## What you should do
The word "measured" occurs in some of the lines below; copy each of those lines.

++++ Data shown

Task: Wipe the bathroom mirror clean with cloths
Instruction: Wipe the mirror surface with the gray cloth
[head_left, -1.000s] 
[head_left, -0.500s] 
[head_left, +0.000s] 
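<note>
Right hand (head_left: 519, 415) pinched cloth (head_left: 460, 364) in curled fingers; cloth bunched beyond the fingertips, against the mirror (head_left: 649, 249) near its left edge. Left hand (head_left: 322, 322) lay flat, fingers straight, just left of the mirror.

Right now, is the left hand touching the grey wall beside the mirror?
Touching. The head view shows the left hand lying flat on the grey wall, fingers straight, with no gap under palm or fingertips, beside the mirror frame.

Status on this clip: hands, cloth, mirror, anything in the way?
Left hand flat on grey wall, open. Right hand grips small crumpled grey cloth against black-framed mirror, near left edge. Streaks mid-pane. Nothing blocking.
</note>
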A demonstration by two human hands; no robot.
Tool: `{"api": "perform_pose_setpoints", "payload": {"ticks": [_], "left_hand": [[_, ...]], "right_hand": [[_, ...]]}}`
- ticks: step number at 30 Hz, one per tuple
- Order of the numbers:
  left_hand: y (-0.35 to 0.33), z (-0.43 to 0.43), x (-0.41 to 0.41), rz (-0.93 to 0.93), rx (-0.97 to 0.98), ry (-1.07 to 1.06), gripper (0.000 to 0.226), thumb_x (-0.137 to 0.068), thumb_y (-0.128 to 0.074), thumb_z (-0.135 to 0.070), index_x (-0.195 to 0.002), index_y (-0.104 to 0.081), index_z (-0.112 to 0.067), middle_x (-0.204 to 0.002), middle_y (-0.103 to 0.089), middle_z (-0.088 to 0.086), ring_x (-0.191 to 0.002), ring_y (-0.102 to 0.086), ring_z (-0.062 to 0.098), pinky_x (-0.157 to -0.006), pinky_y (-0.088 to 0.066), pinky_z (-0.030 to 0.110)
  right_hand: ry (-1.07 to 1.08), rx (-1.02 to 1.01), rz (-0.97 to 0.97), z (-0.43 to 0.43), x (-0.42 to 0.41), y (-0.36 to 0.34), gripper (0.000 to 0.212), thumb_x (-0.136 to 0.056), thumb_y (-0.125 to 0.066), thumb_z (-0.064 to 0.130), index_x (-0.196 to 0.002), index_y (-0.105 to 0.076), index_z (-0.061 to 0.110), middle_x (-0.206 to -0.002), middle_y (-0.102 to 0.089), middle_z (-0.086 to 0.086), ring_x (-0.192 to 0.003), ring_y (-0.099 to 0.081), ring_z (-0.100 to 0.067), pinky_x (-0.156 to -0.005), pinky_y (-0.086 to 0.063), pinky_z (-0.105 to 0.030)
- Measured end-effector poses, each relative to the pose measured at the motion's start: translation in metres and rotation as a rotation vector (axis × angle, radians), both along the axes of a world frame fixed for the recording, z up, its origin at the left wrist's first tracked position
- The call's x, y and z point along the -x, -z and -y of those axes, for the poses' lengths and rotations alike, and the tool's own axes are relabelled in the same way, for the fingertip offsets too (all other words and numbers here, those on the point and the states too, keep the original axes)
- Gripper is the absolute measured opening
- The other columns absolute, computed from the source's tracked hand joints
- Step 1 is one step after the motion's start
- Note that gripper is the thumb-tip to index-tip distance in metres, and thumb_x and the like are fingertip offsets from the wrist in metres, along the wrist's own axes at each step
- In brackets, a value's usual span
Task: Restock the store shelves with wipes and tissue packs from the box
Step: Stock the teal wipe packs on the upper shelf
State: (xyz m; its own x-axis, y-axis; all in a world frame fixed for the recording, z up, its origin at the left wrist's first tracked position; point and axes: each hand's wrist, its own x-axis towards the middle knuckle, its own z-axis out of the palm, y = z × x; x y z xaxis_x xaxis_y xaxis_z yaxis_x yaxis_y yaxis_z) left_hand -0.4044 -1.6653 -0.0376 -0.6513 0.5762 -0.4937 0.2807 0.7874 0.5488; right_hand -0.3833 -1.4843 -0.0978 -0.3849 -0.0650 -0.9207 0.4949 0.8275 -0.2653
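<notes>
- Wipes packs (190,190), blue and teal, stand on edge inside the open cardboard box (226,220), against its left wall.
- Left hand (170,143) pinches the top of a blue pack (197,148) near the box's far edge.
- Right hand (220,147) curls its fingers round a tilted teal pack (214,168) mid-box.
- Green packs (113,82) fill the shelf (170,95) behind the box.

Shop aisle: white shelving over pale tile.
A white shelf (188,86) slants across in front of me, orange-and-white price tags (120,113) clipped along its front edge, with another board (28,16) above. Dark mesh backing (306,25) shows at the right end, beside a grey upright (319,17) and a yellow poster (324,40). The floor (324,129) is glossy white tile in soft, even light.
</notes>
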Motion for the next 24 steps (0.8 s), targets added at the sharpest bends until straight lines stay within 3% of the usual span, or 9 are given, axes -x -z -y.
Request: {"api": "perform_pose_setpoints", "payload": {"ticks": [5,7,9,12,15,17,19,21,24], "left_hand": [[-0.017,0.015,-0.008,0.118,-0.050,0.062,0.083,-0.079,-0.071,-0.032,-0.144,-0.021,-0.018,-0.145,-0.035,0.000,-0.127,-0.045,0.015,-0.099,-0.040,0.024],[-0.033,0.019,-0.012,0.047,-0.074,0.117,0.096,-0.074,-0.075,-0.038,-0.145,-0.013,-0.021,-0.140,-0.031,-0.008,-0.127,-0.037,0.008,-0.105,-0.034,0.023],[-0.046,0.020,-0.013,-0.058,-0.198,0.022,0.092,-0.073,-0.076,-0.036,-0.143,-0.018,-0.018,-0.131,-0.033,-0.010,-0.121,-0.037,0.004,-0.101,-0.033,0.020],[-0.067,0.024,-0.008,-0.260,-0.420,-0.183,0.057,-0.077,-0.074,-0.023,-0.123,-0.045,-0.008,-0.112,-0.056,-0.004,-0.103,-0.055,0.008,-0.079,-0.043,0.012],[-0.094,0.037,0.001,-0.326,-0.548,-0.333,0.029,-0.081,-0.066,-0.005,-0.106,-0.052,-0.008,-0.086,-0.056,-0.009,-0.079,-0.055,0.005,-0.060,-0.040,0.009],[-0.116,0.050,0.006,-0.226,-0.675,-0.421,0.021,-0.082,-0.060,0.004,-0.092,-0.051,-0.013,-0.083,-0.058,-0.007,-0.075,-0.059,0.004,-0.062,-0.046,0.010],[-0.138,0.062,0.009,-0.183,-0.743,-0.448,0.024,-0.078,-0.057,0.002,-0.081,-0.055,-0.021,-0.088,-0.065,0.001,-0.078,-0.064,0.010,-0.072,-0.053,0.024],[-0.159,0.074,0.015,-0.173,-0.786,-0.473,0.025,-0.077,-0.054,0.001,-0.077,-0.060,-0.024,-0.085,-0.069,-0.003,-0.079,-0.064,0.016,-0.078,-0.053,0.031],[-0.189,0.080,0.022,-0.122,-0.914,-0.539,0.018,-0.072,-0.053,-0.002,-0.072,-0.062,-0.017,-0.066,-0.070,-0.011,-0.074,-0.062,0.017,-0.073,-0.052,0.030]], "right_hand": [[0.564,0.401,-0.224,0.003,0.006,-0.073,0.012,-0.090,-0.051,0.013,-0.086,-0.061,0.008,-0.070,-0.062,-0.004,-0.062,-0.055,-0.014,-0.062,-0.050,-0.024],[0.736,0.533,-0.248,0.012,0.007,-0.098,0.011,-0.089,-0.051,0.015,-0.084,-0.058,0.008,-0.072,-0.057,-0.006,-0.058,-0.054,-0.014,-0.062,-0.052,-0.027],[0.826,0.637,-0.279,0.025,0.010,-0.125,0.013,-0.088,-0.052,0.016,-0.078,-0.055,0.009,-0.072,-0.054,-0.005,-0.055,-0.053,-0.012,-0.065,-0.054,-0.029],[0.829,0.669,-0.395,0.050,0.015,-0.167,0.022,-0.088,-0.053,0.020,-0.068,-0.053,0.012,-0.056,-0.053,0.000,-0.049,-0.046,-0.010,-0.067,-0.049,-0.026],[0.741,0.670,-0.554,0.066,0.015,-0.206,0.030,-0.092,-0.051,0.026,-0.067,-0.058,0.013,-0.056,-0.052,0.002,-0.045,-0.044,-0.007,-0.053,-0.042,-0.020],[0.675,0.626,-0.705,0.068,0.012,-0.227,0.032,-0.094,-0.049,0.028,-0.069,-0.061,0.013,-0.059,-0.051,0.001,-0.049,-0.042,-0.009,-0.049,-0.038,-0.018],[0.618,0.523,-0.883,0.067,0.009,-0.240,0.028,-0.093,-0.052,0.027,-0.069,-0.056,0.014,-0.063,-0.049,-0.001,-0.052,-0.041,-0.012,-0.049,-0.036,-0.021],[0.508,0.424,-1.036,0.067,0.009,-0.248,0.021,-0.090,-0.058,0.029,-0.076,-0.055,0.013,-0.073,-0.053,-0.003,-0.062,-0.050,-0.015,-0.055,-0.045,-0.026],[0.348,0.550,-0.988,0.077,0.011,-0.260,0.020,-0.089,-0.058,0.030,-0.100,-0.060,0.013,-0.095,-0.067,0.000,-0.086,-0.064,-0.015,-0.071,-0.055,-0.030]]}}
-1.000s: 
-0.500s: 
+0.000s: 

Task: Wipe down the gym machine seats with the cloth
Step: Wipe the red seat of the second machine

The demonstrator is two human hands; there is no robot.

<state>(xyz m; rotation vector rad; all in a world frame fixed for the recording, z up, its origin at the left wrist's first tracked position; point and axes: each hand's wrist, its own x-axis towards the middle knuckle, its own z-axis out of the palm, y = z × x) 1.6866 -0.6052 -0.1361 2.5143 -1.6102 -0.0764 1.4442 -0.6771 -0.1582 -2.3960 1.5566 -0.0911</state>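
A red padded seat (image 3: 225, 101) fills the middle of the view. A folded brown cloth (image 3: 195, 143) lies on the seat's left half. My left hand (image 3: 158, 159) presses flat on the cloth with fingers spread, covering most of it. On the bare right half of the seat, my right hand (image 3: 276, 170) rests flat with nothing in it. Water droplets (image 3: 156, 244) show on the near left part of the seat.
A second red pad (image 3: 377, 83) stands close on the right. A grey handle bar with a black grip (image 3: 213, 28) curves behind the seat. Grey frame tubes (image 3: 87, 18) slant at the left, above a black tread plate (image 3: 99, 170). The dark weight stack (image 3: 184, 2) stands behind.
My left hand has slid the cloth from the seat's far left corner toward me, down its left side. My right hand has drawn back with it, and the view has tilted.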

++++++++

## Written reply
- Measured end-effector poses, each relative to the pose measured at the motion's start: translation in metres and rotation as a rotation vector (axis × angle, radians), both along the axes of a world frame fixed for the recording, z up, its origin at the left wrist's first tracked position
- Gripper is the absolute measured opening

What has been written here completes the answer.